Prompt: The span to repeat in the listing below runs from the line containing "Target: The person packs" to the line containing "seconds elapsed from", inclusive. Repeat it exactly, and only it.

Exercise inputs:
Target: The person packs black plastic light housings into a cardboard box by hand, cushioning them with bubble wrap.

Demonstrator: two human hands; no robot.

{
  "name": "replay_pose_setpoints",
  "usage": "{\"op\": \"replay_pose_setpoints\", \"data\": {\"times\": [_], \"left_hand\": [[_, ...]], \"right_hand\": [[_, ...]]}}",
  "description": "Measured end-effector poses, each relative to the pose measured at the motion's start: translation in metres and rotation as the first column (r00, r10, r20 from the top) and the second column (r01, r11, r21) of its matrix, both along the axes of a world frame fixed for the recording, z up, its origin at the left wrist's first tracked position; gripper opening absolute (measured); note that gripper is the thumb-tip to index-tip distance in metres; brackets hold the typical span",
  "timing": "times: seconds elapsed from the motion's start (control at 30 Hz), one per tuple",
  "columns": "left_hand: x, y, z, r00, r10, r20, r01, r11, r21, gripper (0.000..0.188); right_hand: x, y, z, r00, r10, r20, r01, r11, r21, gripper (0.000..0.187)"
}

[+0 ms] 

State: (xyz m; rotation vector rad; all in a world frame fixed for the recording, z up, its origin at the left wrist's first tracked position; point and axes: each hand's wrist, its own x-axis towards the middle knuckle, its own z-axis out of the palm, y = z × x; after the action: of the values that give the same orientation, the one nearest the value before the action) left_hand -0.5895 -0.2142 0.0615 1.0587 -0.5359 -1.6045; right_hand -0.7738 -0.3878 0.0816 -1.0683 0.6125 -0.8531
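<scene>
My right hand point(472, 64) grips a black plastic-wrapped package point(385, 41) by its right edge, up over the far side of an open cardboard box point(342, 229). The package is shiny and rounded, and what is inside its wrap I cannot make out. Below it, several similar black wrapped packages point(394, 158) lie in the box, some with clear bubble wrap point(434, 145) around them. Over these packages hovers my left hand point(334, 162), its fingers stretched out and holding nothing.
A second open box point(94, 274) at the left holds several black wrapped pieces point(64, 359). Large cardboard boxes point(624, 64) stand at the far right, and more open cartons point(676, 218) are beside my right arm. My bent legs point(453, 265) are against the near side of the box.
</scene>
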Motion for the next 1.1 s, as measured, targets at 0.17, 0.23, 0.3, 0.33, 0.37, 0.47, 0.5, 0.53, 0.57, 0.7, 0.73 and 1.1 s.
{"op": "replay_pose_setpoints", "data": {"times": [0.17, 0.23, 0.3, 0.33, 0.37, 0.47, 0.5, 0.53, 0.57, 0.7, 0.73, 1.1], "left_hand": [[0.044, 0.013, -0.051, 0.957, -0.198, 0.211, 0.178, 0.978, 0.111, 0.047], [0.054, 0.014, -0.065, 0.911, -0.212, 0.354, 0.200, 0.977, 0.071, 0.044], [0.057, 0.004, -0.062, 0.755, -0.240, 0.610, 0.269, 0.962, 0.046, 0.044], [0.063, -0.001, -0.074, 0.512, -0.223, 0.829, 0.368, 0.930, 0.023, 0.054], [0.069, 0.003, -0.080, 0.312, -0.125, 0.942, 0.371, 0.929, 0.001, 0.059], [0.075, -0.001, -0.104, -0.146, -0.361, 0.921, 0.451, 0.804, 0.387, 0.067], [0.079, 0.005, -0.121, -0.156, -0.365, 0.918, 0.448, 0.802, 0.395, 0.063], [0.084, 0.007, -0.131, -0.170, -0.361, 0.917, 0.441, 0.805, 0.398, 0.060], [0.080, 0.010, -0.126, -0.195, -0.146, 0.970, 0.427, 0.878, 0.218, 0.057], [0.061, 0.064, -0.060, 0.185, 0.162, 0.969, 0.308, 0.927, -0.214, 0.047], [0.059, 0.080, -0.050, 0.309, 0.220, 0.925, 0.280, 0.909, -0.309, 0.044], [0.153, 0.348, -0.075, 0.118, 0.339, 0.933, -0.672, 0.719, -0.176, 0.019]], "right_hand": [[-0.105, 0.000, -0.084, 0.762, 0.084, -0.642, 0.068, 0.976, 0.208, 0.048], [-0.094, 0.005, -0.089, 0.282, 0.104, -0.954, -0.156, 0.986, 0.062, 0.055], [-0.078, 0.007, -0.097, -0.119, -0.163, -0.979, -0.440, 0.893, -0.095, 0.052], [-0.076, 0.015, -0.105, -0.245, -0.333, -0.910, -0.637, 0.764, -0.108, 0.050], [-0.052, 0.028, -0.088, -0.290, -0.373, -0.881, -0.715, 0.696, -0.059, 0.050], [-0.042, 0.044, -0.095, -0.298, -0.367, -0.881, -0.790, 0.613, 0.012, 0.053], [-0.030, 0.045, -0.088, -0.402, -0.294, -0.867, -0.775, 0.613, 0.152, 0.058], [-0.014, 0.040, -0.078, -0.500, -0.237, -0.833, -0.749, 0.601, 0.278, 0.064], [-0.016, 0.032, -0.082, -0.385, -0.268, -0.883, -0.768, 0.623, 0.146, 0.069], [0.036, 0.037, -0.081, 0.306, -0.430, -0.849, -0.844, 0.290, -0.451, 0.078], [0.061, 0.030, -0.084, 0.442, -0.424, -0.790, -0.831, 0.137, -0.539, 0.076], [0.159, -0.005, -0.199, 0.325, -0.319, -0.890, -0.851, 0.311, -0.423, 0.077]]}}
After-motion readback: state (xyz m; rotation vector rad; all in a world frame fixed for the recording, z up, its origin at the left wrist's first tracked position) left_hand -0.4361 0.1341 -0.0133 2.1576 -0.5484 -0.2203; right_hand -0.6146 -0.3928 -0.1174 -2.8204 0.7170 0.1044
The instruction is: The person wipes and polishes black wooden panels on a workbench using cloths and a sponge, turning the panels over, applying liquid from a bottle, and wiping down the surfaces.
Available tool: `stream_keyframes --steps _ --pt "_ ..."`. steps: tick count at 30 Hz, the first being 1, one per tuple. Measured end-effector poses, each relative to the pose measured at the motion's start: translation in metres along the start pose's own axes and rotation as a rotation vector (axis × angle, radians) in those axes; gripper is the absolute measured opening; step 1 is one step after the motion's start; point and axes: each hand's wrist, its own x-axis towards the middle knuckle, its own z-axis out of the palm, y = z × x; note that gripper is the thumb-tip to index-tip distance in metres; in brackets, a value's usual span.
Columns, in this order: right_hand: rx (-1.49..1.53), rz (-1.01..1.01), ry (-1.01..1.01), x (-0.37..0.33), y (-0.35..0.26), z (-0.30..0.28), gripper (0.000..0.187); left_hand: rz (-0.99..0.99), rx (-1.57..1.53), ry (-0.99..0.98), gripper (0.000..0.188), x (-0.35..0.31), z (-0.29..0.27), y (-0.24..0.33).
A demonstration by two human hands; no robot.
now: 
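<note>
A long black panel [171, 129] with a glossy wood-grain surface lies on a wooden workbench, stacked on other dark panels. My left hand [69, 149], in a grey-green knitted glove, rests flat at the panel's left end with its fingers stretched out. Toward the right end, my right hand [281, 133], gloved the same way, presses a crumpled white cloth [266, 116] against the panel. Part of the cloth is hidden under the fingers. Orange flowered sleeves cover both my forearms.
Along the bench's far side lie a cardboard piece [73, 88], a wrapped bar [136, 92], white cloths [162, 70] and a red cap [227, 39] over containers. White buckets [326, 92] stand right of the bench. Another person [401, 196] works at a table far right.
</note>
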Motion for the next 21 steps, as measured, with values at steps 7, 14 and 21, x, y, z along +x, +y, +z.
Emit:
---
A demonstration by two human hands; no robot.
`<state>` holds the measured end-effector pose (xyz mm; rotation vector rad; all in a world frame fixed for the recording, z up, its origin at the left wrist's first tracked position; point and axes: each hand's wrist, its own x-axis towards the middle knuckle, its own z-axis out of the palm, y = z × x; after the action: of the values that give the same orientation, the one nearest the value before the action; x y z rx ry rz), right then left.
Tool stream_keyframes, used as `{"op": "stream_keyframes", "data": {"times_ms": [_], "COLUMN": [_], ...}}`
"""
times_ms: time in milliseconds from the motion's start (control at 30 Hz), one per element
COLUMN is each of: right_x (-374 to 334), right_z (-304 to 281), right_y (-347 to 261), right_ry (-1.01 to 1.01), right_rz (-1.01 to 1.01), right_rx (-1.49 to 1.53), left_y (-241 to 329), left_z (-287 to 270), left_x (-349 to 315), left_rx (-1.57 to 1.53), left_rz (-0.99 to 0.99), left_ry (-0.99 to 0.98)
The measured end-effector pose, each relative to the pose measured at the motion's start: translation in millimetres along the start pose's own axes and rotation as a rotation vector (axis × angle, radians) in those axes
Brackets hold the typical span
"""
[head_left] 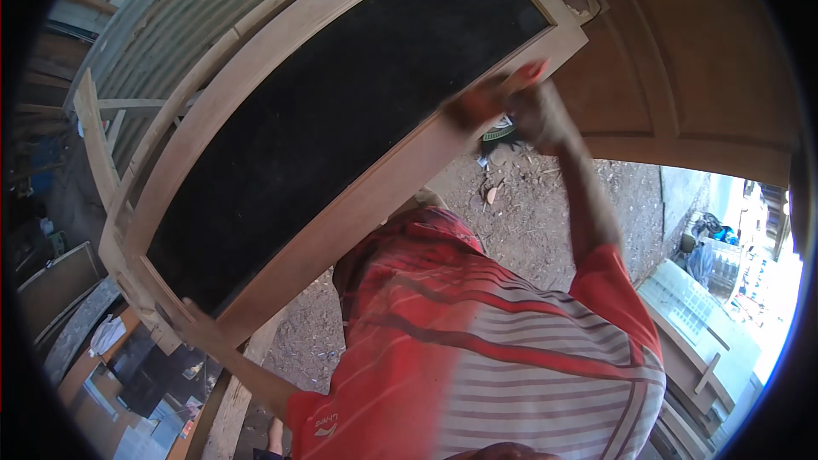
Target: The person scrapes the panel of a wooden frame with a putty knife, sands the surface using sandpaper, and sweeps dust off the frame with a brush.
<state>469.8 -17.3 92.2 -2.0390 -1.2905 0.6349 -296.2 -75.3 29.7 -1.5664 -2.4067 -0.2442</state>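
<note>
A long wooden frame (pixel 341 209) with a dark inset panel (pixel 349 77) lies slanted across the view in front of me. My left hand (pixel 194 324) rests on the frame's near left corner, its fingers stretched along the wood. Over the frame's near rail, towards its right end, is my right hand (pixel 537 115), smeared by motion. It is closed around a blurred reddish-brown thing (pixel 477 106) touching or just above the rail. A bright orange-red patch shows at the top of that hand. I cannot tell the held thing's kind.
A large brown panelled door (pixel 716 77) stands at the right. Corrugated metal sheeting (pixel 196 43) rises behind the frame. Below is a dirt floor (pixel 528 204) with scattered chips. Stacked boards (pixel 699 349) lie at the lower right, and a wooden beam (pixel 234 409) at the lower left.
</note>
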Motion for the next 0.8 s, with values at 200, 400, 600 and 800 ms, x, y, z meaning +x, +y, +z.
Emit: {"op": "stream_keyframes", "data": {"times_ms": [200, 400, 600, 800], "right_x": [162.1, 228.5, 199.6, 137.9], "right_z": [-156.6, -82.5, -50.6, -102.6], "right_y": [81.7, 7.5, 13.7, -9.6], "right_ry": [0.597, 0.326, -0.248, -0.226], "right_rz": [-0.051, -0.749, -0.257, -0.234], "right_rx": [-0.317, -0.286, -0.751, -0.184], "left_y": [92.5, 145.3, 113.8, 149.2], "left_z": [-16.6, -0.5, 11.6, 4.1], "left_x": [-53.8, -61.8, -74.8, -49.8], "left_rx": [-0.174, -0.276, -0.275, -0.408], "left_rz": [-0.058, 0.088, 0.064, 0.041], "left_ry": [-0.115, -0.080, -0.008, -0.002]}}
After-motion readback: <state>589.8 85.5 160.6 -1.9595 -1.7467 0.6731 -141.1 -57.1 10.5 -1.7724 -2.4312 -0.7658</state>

Solution for this exercise:
Target: The person packs black plastic light housings into a cardboard box by hand, cushioning them with bubble wrap.

Demonstrator: two human hands; no robot.

{
  "name": "replay_pose_setpoints",
  "usage": "{\"op\": \"replay_pose_setpoints\", \"data\": {\"times\": [_], \"left_hand\": [[_, ...]], \"right_hand\": [[_, ...]]}}",
  "description": "Measured end-effector poses, each relative to the pose measured at the motion's start: translation in metres and rotation as the first column (r00, r10, r20 from the top) and the second column (r01, r11, r21) of its matrix, both along the axes of a world frame fixed for the recording, z up, its origin at the left wrist's first tracked position; gripper opening absolute (measured); note that gripper is the thumb-tip to index-tip distance in metres; brackets hold the typical span",
  "timing": "times: seconds elapsed from the motion's start (control at 30 Hz), one per tuple",

Here the work on this exercise is complete.